#### [Task objective]
Once you reach the line with "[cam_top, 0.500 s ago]" below, copy each line exactly, stopping after the line with "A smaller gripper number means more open", and skip any pictures.

#### [Dataset section]
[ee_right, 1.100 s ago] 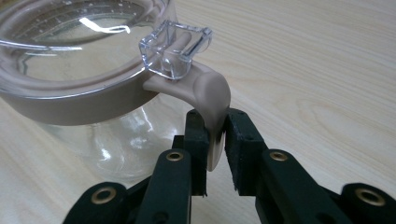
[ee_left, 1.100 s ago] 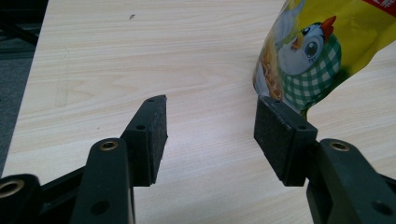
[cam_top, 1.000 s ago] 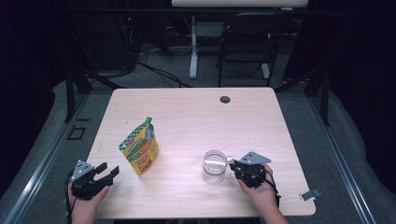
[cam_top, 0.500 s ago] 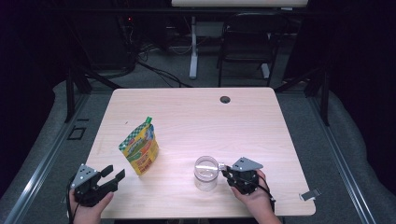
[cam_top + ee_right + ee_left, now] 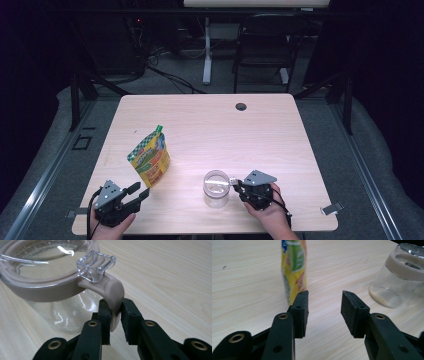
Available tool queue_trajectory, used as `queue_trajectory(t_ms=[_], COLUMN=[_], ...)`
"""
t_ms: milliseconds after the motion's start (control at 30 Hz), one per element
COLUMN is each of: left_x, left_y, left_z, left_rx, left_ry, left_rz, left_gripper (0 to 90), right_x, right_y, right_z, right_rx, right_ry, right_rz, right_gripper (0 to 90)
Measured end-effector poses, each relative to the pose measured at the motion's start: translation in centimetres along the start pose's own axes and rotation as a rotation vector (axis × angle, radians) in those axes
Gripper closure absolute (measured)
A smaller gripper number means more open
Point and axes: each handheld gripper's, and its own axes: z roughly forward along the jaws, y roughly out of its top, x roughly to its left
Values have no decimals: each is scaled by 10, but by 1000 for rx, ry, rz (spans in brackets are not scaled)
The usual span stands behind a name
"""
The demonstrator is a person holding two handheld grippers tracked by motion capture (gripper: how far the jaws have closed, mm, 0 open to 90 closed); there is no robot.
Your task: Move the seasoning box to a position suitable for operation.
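Observation:
A yellow and green snack pouch [image 5: 149, 157] stands upright on the wooden table [image 5: 210, 125], left of centre. My left gripper [image 5: 139, 190] sits near the front left edge, just short of the pouch [image 5: 294, 267]. Its jaws have just been closing, and my left gripper [image 5: 324, 305] is open with nothing between the pads. A clear jar [image 5: 216, 187] with a beige rim stands near the front centre. My right gripper [image 5: 236, 186] is beside it on the right. In the right gripper view my right gripper [image 5: 115, 312] is shut on the jar's beige tab [image 5: 113, 295].
A small dark grommet hole [image 5: 241, 106] lies near the table's far edge. A chair [image 5: 265, 45] and desk legs stand beyond the table. The jar [image 5: 399, 277] appears at the upper right of the left gripper view. Bare wood lies across the far half.
My right gripper has drawn the jar left and nearer the front edge. My left gripper has shifted right toward the pouch, with its jaws narrower than before.

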Motion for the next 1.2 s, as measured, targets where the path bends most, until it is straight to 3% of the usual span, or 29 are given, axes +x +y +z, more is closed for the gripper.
queue_trajectory(t_ms=[200, 367, 667, 800, 900, 1200], left_x=[-10, -15, -19, -21, -23, -34], left_y=[1, 1, 4, 5, 7, 14], left_z=[8, 16, 22, 26, 29, 37], left_rx=[17, 37, 44, 41, 48, 53], left_ry=[-30, -56, -100, -119, -137, -148], left_rz=[28, 56, 52, 51, 57, 82], left_gripper=[609, 634, 665, 702, 751, 894], right_x=[6, 3, 7, 6, 5, 8], right_y=[1, 1, 2, 3, 6, 19], right_z=[1, -5, -28, -35, -39, -45], right_rx=[0, 1, -48, -72, -80, -105], right_ry=[22, 69, 72, 59, 86, 52], right_rz=[-11, 47, 55, 89, 139, 176], right_gripper=[778, 709, 636, 603, 652, 834])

#### [Finished exercise]
[cam_top, 0.500 s ago] 
[cam_top + ee_right + ee_left, now] 
Available tool queue_trajectory, used as `queue_trajectory(t_ms=[_], COLUMN=[_], ...)`
"""
t_ms: milliseconds after the motion's start (control at 30 Hz), one per element
COLUMN is each of: left_x, left_y, left_z, left_rx, left_ry, left_rz, left_gripper (0 to 90), right_x, right_y, right_z, right_rx, right_ry, right_rz, right_gripper (0 to 90)
Measured end-effector poses, each relative to the pose measured at the motion's start: translation in centimetres along the start pose's own axes and rotation as a rotation vector (axis × angle, radians) in those axes
Gripper closure absolute (measured)
A smaller gripper number means more open

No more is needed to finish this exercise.